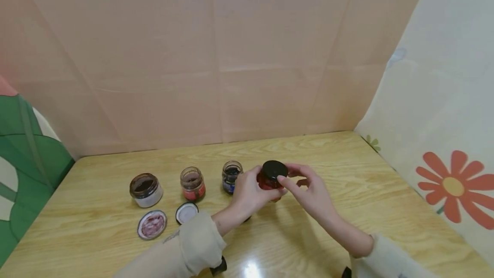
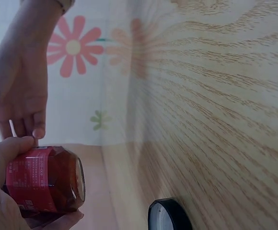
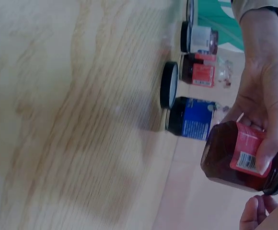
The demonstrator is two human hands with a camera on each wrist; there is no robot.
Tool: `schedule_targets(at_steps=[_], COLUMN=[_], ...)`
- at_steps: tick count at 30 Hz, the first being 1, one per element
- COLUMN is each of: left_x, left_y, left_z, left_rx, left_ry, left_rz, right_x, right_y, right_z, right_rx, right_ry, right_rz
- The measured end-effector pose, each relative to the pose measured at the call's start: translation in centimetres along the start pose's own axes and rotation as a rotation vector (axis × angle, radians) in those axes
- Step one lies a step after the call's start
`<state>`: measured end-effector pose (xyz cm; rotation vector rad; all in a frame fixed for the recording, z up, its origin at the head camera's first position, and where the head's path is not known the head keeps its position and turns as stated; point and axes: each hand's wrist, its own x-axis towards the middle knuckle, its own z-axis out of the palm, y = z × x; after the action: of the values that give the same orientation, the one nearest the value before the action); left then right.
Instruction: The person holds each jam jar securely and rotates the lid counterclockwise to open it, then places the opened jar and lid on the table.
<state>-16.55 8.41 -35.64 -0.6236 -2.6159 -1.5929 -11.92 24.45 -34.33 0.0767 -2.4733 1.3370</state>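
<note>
My left hand grips a glass jar with a red label and dark red contents, held up above the table. A black lid sits on top of the jar. At the lid's edge, my right hand has its thumb on the near side and its fingers around the far right side, pinching the lid. Close by on the left, behind my left hand, stands an uncapped jar with a blue label.
Two more uncapped jars stand further left: a red-labelled jar and a pale-labelled jar. A smeared lid and a white-lined lid lie before them. Another black lid is near the blue-labelled jar. A curtain hangs behind the table.
</note>
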Motion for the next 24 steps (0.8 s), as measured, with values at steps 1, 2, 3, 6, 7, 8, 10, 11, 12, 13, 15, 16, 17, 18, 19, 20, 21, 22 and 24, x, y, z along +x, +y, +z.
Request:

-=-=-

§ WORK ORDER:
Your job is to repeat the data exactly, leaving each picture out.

§ OUTPUT FOR THIS TASK:
The demonstrator is two human hands with a camera on each wrist; there is no robot.
Tool: `schedule_targets(at_steps=[_], COLUMN=[_], ...)`
- at_steps: tick count at 30 Hz, the first being 1, one per element
- COLUMN is each of: left_x, left_y, left_z, left_rx, left_ry, left_rz, right_x, right_y, right_z, right_rx, right_ry, right_rz
- The measured end-effector pose, each relative to the pose measured at the call's start: translation in centimetres along the start pose's own axes and rotation as a rotation vector (axis × angle, radians) in those axes
- Step one lies a step after the call's start
`<state>`: measured end-effector pose (xyz cm; rotation vector rad; all in a frame fixed for the recording, z up, its origin at the head camera's first position, and where the head's path is not known the head keeps its position and turns as stated; point and axes: each hand's wrist, its own x-axis towards the middle knuckle, its own z-axis out of the palm, y = z × x; after the action: of the values that give the same orientation, the one nearest the value before the action); left then right.
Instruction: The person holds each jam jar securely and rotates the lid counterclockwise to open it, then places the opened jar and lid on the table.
<state>-16.55 8.41 -35.64 -0.6236 -2.6159 -1.5929 -11.92 24.45 -34.33 0.0767 -2.4733 1.3370</state>
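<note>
My left hand grips a glass jar with a red label and dark red contents, held up above the table. A black lid sits on top of the jar. At the lid's edge, my right hand has its thumb on the near side and its fingers around the far right side, pinching the lid. Close by on the left, behind my left hand, stands an uncapped jar with a blue label.
Two more uncapped jars stand further left: a red-labelled jar and a pale-labelled jar. A smeared lid and a white-lined lid lie before them. Another black lid is near the blue-labelled jar. A curtain hangs behind the table.
</note>
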Motion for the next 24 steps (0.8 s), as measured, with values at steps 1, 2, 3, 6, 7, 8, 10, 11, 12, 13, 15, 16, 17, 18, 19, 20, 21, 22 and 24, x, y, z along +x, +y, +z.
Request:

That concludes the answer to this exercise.